Schadenfreude-style prayers end up calling for our own devastation.

III.

Or do they?

Earlier in today’s service we prayed the Prayer of the Day: “Stir up your power, O Lord, and come. Protect us by your strength, and save us from the threatening dangers of our sins; for you live and reign with the Father and the Holy Spirit, one God, now and forever. Amen.” That prayer is not unlike that of Isaiah when he prayed for God to “rip open the heavens and come down.” It’s a little gentler, perhaps. Like Isaiah did in later verses, it recognizes our sinfulness and the seriousness of that sin. In a sense, the Prayer of the Day asks with Isaiah: “Can we still be saved?”

That’s the question of the ages, isn’t it? “Can we still be saved?”

The answer comes from the Gospel chosen for today, the First Sunday in Advent. There we see Jesus, riding into Jerusalem on a donkey on Palm Sunday. It seems like a strange scene for the beginning of the church year, a Sunday we say is starting to get us ready for Christmas.
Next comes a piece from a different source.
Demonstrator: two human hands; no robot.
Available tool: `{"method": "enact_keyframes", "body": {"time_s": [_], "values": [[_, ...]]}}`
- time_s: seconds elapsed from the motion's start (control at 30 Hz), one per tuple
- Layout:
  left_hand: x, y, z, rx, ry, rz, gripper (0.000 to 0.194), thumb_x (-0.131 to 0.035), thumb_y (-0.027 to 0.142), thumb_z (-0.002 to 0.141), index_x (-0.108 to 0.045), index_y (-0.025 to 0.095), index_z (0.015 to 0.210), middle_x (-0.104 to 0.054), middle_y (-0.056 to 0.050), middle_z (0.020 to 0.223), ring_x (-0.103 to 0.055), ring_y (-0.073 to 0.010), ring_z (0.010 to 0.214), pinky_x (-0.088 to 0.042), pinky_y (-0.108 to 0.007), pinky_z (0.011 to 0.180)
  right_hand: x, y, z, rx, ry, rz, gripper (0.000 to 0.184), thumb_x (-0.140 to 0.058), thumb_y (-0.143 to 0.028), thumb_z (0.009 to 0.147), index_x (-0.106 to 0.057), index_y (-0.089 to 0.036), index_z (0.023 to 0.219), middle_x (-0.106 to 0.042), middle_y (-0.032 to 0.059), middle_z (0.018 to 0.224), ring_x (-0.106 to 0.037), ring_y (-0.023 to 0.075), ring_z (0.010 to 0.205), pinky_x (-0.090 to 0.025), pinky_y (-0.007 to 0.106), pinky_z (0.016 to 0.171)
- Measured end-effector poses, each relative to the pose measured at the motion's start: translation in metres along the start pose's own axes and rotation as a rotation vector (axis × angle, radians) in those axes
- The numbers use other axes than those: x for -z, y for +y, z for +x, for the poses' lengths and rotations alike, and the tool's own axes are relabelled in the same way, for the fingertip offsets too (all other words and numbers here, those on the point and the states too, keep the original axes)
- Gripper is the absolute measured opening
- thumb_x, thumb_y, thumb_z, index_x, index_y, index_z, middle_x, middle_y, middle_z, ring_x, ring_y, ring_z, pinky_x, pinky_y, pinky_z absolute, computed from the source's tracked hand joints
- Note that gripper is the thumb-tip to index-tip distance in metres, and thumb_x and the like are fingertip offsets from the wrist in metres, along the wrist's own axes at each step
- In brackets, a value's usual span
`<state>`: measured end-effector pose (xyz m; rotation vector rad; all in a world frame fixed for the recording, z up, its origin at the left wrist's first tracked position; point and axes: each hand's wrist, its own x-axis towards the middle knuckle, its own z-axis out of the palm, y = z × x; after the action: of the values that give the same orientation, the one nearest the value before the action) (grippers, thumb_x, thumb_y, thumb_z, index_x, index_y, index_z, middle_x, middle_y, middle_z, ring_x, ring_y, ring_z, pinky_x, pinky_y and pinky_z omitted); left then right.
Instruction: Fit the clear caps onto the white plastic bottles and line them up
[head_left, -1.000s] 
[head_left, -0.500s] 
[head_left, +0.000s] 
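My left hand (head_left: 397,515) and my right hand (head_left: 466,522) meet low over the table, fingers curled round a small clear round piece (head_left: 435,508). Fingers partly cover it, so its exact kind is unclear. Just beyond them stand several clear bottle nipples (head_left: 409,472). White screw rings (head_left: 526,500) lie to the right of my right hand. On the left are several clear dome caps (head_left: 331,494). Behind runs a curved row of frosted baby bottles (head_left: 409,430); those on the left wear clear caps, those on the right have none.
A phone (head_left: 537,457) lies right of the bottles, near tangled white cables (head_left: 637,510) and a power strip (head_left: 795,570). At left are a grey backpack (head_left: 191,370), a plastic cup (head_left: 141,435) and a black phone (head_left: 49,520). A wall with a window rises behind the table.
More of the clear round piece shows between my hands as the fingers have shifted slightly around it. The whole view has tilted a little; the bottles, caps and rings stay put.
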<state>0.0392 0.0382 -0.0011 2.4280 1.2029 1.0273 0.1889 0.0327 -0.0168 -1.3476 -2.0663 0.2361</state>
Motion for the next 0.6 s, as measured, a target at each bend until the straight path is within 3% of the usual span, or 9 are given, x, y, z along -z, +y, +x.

“So you hid your face from us... 8But now, Lord, you are our father” (Isaiah 64:7-8, EHV). Can we still be saved? The same God who hid his face from us revealed himself to us.

IV.

God never comes to us in the way we expect. Watch for that in the Gospel readings from Mark throughout this new Church Year.

Who is God? What should he do? When we think God is near, Jesus is far away. When we think God is far away, Jesus is near. When we expect Jesus to arrive in pomp and circumstances as a King, he comes barefoot and half-naked. When we expect Jesus to be meek and mild, he thunders and roars, just as the prophets of old.

When we think we have God all figured out, shouting our Hosannas with the Palm Sunday crowd, we find Jesus nailed to a crude cross in a field, like a common criminal. Except he is the One person in the history of the world who was completely, totally innocent of any wrongdoing.

“But now, Lord, you are our father. We are the clay, and you are our potter. All of us are the work of your hand” (Isaiah 64:8, EHV).

Rather than being discarded like a pile of rags, or dumped into the compost heap like the withered leaves of our guilt, God sent Jesus to be our Savior from sin. He didn’t rip open the heavens and come down with a righteous anger against us, but took our sins away. Now we are the clay that our Heavenly Father lovingly molds into something far more precious than the rags of our own attempts at righteousness.

“Do not be angry, Lord, without limit. Do not remember our guilt forever. Please look closely. All of us are your people.” (Isaiah 64:9, EHV). Thank God. We don’t get what we deserve. We are the work of his hands. We are his people. His own. The chosen ones who belong to him for eternity.

Rather than praying for God to rip open the heavens and come with vengeance, we cried out in desperation: “Save!” And that’s exactly what God did with his gift of the Christchild who is our King—God saved us. Amen.